We can detect how seriously leprosy is taken in the ancient world through the book of Leviticus and its instructions on the treatment of the person with leprosy. The person is considered ‘unclean’. The understanding of unclean was complex. The unclean person was to be kept apart or quarantined. We certainly understand that, having just come out of a global pandemic. But the unclean is also considered to be defiled and have moral or spiritual impurity. In other words, there was a suspicion that they had done something wrong in order to end up with this disease (or be inflicted with it). The way to deal with them was to keep them apart.

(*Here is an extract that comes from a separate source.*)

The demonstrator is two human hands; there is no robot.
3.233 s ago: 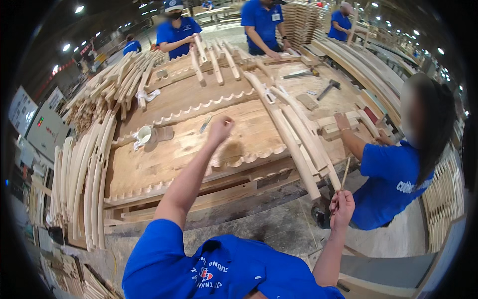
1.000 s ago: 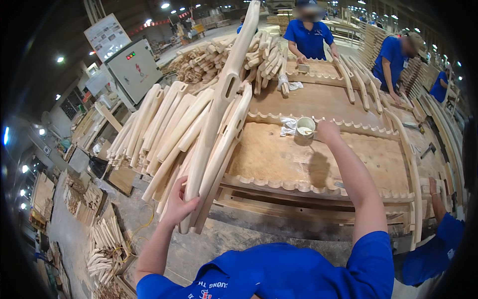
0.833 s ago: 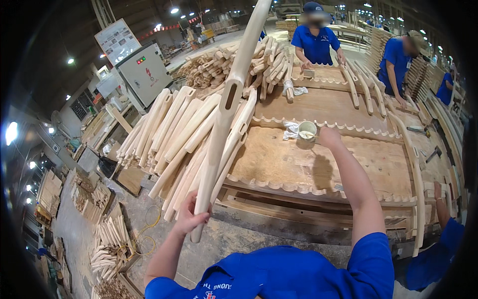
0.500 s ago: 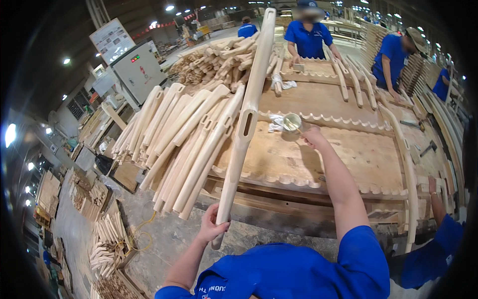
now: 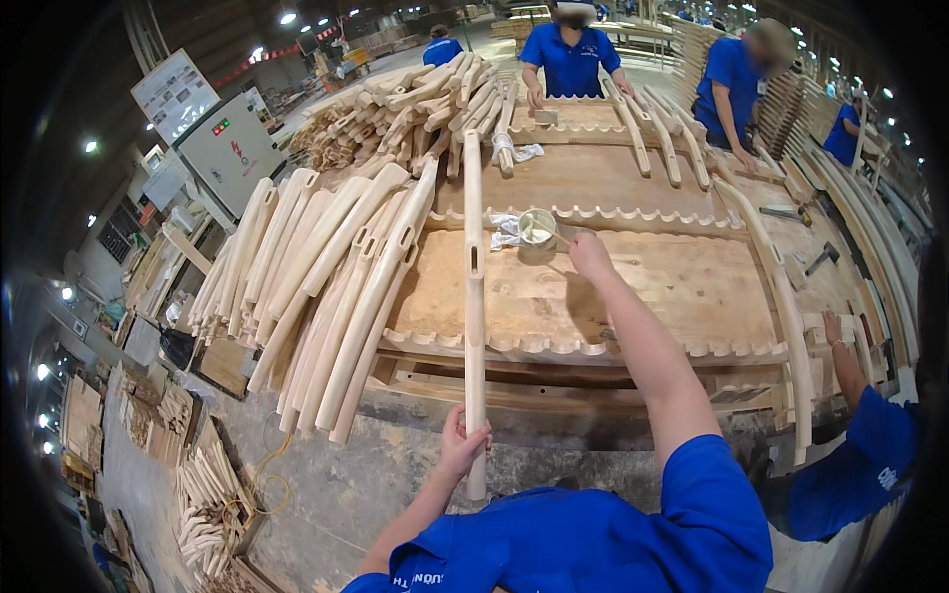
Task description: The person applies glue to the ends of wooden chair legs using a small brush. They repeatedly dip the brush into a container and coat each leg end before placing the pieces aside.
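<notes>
The long wooden leg piece [image 5: 474, 296], pale and with a slot near its middle, is standing almost upright at the near edge of the tabletop [image 5: 692, 296], its long axis running from the floor up and away from the person. The left hand [image 5: 461, 447] is gripping it near the lower end, the fingers [image 5: 481, 436] closing fully around the wood. The right hand [image 5: 590, 255] is reaching further out over the tabletop, and its fingers are pinching a thin brush or stick just beside the small glue cup [image 5: 537, 226]; how tightly, I cannot tell. On the left a bundle of similar leg pieces [image 5: 326, 287] is leaning against the tabletop, close to the held piece. A co-worker's hand [image 5: 830, 329] is resting at the right edge.
</notes>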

That sense that those who have inexplicable diseases are to be suspect can still infiltrate our mind-set and our social fabric. We are still fearful of unknown and untreatable disease. There are still multiple conspiracy theories and deep suspicions about COVID 19, for example. In other ways, too, we find ourselves falling into this suspicious way of thinking. Don’t we still hear people, even ourselves. say – “I don’t know what I have done to deserve ‘this’’. And ‘this’ may be an illness or a misfortune or a family tragedy. As a society we can also be suspicious of those who are different to us – and this can come out in xenophobia, homophobia, antisemitism, islamophobia and even christophobia.

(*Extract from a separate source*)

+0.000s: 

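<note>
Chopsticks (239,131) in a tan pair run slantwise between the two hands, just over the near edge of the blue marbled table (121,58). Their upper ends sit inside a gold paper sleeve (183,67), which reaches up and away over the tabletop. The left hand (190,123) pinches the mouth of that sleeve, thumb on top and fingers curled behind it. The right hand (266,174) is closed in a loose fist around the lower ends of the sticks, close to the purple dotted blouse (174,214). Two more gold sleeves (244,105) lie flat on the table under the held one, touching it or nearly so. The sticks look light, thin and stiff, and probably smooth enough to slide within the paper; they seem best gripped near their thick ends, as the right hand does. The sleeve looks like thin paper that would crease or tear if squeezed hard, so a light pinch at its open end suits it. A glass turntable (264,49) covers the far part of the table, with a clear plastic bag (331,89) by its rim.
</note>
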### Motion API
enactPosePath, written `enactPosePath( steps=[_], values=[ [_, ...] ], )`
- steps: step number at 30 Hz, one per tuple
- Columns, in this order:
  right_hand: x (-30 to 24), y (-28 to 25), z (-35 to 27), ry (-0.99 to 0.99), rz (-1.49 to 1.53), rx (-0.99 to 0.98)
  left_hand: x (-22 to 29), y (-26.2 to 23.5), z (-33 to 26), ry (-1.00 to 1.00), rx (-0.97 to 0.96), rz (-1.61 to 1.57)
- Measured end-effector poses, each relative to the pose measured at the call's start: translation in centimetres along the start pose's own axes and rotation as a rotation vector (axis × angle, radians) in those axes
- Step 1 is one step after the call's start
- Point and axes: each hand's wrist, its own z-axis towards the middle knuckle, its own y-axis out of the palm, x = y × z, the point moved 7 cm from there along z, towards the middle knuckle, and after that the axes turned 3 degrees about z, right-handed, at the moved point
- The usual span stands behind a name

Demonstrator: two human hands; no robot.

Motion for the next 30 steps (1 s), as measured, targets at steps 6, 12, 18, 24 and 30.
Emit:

The biblical question is – what does God have to do or say about this? Can we validate our fears and exclusions with a reference to the sacred? Does God endorse this way of thinking and acting?

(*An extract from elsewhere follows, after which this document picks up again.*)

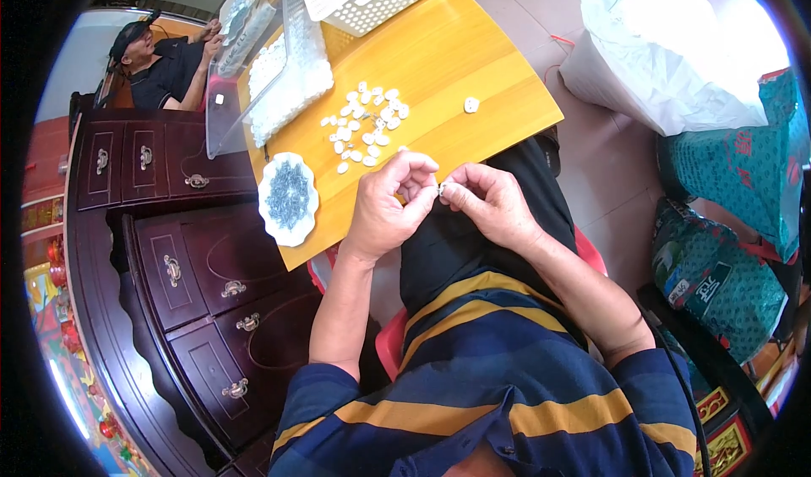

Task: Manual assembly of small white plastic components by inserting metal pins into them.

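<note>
My right hand [488, 200] pinches a small white piece [441, 190] between thumb and fingertips, just off the table's near edge. My left hand [393, 198] meets it there, with fingers curled and thumb tip close to the same piece. Whatever the left fingertips grip is too small to make out. Beyond my hands, several small white plastic pieces [369, 122] lie in a loose pile on the wooden table [448, 54]. One more white piece [471, 104] lies apart to the right. A white scalloped dish [311, 213] full of small dark metal-looking parts sits left of my left hand.
A clear plastic bin [226, 122] with many white pieces [291, 80] stands at the far left, beside a white perforated basket [380, 4]. Another person [173, 67] works behind it. Dark drawers [203, 249] flank my left; large white [625, 80] and teal sacks [735, 164] stand right.
</note>
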The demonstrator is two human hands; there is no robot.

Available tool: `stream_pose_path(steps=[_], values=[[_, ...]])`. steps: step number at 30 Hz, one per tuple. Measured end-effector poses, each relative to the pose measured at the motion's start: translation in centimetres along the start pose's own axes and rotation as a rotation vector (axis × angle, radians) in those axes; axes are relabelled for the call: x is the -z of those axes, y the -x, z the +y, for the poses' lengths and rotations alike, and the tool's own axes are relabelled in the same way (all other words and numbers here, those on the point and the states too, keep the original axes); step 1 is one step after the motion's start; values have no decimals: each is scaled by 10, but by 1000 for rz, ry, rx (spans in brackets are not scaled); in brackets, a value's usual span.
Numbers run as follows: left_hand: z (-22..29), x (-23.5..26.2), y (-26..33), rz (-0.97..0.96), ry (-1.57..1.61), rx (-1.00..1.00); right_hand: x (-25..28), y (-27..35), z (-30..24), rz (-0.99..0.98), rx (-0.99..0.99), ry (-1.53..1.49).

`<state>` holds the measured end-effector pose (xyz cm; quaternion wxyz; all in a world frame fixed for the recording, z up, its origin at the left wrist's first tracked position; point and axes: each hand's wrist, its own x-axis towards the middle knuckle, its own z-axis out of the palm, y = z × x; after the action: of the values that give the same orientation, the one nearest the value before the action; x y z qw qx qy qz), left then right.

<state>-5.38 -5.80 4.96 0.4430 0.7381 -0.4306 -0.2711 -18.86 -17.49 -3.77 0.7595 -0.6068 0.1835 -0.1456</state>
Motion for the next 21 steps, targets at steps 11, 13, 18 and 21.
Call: stream_pose_path(steps=[11, 13, 18, 21], values=[[-3, -8, -1, 16, -119, -84, -2, 4, -13, 135, 77, 256], [-1, -8, -2, 9, -98, -66, -2, 4, -13, 136, 84, 268], [-8, -6, -1, 4, -51, -37, -3, 1, -1, 94, -6, 91], [-10, 0, -2, 3, 79, 32, 2, -3, 0, 50, -67, -63]])
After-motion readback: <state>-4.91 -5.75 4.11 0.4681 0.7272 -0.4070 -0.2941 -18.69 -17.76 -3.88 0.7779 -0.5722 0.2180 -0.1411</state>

The simple answer is no. The biblical text witness to a God who takes us beyond our fears and suspicions and opens us up to a world that sees every human person, no matter what (dis)ability, gender, disease, race or creed, as equal in human dignity.
The one who reveals this God to us is Jesus Christ. Hundreds of years after the book of Leviticus is written, Mark’s gospel present Jesus confronted with a man suffering from Leprosy. Jesus would’ve known exactly what to do and what not to do. He should not have touched the person.
However, we read in Marks gospel, “Jesus stretched out his hand and touched him”. This is the moment of transformation. Not just for this man but for the whole of humanity.
By stretching out and touching him Jesus destroys the link between moral impurity and illness. By stretching out his hand and touching him Jesus declares all people clean and worthy. By stretching out his hand and touching him Jesus breaks the barriers of human fear of the unknown other and builds a fraternal community of human beings.
We are heirs and witnesses to that moment. We are the community of those who stretch out their hands and touch the other. That is what our parish communities are called to be.
We are called first of all to let the Lord touch us and heal us of whatever it is that hold us back. And we are called to reach out and touch the untouchable.